Un emendamento del governo intende agevolare la chiusura della procedura di infrazione pendente sullo stabilimento Ilva di Taranto ed è stato approvato dalla commissione Politiche dell’Unione europea del Senato, in sede di conversione del decreto legge salva infrazioni.
L’emendamento, che porta la firma del ministro Raffaele Fitto, sancisce la chiusura della procedura di infrazione reintroducendo – di fatto – lo scudo penale molto contestato dalle opposizioni al Governo Meloni.
Secondo il Ministro per il made in Italy Adolfo Urso la vera svolta è rappresentata dal programma di decarbonizzazione dello stabilimento che avverrà a totale carico dell’azienda con apposito decreto della Presidenza del consiglio dei ministri. Allo stesso tempo, dal Governo si precisa che sarà assicurata la continuità produttiva.

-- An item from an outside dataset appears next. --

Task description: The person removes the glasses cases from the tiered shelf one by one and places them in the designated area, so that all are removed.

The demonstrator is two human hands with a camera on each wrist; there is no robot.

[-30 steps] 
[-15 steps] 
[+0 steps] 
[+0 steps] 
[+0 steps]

Ma questa soluzione non piace affatto alle opposizioni. Secondo il parlamentare pugliese Ubaldo Pagano (Pd) si tratta di un blitz che “è mirato a tutto fuorché a garantire un bilanciamento tra attività produttiva, salute, ambiente e lavoro. Oltre al discutibilissimo modo di intervenire così incisivamente con un vero e proprio blitz, ciò che ci spaventa sono
proprio i contenuti ‘esaltati’ dal comunicato di Palazzo Chigi. Prima di tutto si fa passare un sequestro penale attuato per limitare la pericolosità degli impianti come un sequestro emesso a garanzia di un credito risarcitorio, infischiandosene dei motivi che portarono a quel provvedimento e che, peraltro, sono tutt’ora presenti. E poi si fa di tutto per silenziare ogni autorità capace di disinnescare pericoli provenienti dagli stabilimenti siderurgici di Taranto: lo scudo penale per legare le mani a procure e tribunali, nuove limitazioni per tappare la bocca al Sindaco Melucci e, ciliegino sulla torta, l’istituzione del comitato di cinque esperti che tagliano fuori enti pubblici come ASL e ARPA che con competenza e terzietà certificano i danni potenziali per salute e ambiente. Come se non bastasse, si premia il socio privato dandogli la possibilità di avere voce in capitolo sulla decarbonizzazione, malgrado in questi anni non abbia fatto altro che mettere i bastoni tra le ruote.”
“Questo intervento – commenta Pagano laconico – serve solo a togliere il processo di transizione dalle mani di chi nel Governo si era espresso a favore, per darlo, come al solito,
al ‘factotum’ Ministro Fitto, cui evidentemente non basta collezionare disastri su PNRR e politiche di coesione.”